Confindustria: Sisma avrà effetti sul Pil

Roma, 6 giu. (LaPresse) - "Credo che sia abbastanza vicino alla realtà" dire "che ci possa essere uno stop produttivo di almeno 4-6 mesi. Nell'area si produce un po' di più dell'1% del nostro Pil e rischiamo di perdere una qualche frazione di punto di Pil soltanto a causa del terremoto". E' l'allarme lanciato dal presidente di Confindustria, Giorgio Squinzi, parlndo dell'Emilia colpita dal sisma a margine del seminario promosso dall'associazione di viale dell'Astronomia sugli scenari industriali dell'Italia. Con il terremoto, ha spiegato Squinzi, "una parte importante dell'industria manifatturiera italiana è stata colpita. Bisogna ripartire presto per evitare qualsiasi tentazione di delocalizzazione da parte delle imprese straniere, soprattutto nel settore biomedicale". Il leader degli industriali ha poi confermato il bilancio provvisorio del terremoto per il mondo delle imprese: 10mila posti di lavoro a rischio, almeno 500 aziende "che hanno subito lesioni" e "la minaccia che si perdano delle filiere importanti".

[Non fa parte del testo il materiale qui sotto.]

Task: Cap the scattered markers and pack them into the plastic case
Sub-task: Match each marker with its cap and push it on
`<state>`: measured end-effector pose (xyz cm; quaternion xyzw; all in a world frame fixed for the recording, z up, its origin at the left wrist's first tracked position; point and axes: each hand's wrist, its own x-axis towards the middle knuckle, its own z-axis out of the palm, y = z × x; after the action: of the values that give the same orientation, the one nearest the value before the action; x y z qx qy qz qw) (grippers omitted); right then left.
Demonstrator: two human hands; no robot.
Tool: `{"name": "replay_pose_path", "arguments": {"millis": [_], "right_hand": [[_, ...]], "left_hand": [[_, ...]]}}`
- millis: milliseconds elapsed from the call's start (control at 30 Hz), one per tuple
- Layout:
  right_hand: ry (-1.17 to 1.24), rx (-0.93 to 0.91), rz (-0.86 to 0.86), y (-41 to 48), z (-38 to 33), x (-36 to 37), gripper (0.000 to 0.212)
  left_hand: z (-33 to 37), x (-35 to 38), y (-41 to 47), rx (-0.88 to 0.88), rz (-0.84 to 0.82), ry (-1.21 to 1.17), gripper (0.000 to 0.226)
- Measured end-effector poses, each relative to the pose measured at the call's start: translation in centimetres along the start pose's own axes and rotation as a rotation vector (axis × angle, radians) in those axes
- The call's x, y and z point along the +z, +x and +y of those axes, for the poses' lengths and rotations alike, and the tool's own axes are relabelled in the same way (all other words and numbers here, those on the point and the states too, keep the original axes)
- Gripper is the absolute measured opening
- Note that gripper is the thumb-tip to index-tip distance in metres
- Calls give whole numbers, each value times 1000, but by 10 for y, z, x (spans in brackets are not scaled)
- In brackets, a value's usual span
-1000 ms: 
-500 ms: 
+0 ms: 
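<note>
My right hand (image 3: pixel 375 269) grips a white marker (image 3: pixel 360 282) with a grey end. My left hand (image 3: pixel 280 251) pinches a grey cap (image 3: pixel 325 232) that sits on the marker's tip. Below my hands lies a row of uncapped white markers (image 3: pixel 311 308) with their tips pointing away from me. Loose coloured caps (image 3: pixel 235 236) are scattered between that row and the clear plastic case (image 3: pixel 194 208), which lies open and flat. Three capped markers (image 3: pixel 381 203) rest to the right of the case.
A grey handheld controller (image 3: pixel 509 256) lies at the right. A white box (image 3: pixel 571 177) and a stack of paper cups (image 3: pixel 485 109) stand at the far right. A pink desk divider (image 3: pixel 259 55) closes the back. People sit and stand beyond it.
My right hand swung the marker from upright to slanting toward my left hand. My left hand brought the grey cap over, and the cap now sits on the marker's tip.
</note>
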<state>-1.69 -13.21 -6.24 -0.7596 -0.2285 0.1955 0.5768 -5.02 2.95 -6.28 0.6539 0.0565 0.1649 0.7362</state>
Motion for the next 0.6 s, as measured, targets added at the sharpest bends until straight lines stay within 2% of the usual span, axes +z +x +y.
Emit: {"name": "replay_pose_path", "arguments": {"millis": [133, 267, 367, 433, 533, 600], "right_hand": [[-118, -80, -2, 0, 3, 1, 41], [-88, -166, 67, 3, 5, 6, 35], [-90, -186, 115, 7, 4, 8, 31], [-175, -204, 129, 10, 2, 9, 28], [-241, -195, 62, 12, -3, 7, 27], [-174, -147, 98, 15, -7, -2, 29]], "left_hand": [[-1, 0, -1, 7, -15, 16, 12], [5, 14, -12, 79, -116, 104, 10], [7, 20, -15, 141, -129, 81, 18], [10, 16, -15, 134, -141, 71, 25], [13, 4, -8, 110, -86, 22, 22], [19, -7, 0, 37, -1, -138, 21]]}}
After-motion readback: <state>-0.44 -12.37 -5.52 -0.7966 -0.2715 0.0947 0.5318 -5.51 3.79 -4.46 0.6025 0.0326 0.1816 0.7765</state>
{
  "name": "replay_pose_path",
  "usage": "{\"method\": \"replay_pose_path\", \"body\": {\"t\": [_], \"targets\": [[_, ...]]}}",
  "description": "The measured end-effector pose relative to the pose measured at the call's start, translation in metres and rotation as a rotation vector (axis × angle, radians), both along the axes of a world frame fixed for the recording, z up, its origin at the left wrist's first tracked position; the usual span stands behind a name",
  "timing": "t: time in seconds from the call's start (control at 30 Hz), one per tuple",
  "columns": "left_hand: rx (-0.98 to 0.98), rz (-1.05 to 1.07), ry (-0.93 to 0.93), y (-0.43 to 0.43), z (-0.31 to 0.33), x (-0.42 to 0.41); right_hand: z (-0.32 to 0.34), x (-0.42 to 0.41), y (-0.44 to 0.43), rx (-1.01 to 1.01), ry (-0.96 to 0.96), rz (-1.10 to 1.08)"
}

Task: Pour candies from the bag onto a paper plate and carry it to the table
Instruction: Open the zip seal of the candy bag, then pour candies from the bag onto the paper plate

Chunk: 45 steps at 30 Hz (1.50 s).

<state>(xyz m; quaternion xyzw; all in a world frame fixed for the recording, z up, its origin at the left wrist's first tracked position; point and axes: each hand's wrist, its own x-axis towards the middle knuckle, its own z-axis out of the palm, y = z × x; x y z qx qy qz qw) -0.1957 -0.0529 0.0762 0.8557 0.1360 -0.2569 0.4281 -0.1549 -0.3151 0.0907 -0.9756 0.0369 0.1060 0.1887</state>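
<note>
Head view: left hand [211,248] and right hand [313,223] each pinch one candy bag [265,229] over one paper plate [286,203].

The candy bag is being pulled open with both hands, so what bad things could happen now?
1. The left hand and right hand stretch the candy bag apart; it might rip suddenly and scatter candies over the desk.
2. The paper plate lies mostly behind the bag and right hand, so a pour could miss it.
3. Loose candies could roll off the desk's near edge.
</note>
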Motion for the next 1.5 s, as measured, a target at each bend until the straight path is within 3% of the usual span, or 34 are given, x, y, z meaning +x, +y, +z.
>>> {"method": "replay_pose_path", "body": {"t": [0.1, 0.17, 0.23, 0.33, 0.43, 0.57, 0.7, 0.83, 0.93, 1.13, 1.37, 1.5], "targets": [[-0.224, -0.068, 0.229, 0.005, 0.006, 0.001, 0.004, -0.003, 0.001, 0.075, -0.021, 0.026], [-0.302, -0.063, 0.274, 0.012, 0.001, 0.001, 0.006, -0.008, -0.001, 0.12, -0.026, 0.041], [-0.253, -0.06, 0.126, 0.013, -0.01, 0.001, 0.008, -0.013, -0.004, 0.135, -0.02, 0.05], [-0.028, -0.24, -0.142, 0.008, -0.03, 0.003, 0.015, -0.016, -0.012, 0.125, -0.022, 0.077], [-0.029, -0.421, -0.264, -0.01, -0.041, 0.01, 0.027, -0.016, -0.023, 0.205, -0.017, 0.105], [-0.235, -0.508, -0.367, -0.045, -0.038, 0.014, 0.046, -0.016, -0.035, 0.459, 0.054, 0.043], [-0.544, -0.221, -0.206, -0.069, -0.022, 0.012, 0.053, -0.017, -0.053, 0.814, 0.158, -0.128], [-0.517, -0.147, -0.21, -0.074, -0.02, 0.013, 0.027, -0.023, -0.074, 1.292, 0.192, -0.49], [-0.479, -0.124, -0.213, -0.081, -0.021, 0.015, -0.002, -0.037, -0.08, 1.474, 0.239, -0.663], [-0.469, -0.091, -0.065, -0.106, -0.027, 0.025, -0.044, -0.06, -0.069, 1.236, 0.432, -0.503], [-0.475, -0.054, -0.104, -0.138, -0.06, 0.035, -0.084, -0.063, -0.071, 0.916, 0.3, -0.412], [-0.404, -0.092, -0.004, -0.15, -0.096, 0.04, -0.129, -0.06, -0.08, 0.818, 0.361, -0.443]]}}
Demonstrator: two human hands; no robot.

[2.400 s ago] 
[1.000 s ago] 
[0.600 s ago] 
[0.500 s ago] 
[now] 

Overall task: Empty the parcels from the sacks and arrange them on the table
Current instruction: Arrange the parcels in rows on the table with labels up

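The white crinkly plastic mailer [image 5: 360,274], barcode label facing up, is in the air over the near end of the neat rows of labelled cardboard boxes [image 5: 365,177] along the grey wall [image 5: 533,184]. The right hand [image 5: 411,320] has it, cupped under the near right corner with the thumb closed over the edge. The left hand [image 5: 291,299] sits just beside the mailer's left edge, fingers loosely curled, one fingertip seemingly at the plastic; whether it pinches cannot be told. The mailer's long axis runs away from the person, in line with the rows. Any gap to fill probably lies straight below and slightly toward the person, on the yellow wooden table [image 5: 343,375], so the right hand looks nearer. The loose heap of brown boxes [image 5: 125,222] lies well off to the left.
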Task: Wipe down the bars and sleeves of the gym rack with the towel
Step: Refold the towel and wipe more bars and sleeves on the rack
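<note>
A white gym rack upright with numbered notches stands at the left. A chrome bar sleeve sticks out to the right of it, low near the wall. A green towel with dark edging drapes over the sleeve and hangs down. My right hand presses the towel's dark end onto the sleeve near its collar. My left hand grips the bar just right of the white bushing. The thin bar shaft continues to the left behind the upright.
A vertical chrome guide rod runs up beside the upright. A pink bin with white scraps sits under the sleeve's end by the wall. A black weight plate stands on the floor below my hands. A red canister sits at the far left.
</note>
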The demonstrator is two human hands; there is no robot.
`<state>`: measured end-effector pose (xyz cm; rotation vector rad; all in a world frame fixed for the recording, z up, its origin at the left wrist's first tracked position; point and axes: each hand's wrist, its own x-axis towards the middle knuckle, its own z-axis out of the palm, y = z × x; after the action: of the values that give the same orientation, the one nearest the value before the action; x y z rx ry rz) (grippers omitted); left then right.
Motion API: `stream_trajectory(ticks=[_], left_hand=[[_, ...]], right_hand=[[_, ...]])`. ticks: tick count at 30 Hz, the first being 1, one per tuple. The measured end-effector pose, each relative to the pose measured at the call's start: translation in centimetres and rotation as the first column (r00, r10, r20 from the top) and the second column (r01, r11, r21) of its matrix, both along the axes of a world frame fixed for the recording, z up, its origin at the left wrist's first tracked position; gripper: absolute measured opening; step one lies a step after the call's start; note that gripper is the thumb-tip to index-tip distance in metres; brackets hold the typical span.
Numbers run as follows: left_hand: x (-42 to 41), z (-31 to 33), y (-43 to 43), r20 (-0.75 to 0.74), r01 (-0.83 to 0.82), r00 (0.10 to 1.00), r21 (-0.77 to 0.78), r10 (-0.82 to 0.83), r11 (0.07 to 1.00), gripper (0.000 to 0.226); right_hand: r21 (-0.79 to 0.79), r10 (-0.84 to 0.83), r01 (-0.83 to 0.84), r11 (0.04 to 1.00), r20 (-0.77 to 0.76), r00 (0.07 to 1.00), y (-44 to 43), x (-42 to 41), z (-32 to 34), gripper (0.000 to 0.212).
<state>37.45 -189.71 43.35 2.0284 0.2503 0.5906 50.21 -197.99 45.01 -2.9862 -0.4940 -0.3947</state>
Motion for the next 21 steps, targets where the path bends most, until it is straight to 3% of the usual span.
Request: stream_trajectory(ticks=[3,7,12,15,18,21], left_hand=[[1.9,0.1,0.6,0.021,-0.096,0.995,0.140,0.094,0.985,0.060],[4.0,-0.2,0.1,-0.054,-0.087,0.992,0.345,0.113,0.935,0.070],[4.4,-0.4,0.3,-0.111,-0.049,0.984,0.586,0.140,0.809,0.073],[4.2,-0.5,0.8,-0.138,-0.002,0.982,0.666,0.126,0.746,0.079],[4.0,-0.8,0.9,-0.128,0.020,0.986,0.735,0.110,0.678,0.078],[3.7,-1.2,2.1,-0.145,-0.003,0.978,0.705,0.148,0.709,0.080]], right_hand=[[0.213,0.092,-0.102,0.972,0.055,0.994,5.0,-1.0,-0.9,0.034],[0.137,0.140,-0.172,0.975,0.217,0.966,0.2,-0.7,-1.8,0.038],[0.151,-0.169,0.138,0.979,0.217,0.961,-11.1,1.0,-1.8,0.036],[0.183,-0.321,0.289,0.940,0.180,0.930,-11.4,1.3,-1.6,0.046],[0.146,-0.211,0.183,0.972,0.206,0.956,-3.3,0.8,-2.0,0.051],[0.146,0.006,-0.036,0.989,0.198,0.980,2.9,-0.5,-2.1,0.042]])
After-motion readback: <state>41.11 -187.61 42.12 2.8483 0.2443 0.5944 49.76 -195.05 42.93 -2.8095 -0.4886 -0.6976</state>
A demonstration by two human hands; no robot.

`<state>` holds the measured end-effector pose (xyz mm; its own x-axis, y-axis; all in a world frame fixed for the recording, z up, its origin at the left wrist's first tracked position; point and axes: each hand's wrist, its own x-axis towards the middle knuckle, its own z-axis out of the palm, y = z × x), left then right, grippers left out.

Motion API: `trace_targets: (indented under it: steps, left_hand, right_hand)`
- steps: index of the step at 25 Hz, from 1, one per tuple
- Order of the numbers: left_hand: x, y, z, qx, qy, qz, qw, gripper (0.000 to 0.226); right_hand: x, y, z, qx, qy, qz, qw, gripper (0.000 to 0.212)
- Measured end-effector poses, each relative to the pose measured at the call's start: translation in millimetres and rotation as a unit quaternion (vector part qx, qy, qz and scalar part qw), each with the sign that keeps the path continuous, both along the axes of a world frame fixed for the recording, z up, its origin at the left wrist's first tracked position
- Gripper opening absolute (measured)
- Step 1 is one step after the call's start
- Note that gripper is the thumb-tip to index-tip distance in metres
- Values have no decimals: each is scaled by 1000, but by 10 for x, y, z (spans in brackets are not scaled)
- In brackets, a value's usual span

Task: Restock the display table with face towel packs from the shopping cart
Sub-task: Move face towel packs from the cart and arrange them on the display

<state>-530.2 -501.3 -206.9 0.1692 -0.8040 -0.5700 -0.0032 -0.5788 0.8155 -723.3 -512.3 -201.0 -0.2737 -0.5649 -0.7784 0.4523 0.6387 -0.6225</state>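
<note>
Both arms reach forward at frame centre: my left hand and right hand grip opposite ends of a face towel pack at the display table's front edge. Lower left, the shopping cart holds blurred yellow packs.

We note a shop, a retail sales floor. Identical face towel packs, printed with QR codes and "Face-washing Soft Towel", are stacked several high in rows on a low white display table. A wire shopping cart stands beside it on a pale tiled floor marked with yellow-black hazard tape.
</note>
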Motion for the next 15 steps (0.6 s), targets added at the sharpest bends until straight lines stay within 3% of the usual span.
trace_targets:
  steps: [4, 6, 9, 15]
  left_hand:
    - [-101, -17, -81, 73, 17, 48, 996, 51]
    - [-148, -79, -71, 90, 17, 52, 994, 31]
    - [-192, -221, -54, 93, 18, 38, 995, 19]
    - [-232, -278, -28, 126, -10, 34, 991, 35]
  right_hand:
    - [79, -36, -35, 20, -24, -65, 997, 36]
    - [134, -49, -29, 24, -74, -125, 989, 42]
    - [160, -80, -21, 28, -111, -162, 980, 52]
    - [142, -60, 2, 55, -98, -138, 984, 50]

Occorre, ha continuato, esaminare la "possibilità che una parte, spero anche consistente, della liquidità della Cassa depositi e prestiti vada nella direzione di favorire il sistema manifatturiero che sta soffrendo un credit crunch importante". Squinzi ha spiegato di aver intenzione di vedere il ministro dello Sviluppo economico, Corrado Passera, a questo proposito ma non di non averlo ancora fatto. Poi è tornato a sottolineare la eccessiva pressione fiscale in questo momento di crisi economica. "Siamo tutti - ha detto - in grosse difficoltà: il carico fiscale nel nostro Paese, su imprese e cittadini, è estremamente elevato, più degli altri Paesi europei". In merito all'innalzamento delle aliquote Iva, previsto a ottobre, Squinzi ha detto che "se si innalzano ulteriormente, c'è purtroppo il rischio di un aumento dell'inflazione".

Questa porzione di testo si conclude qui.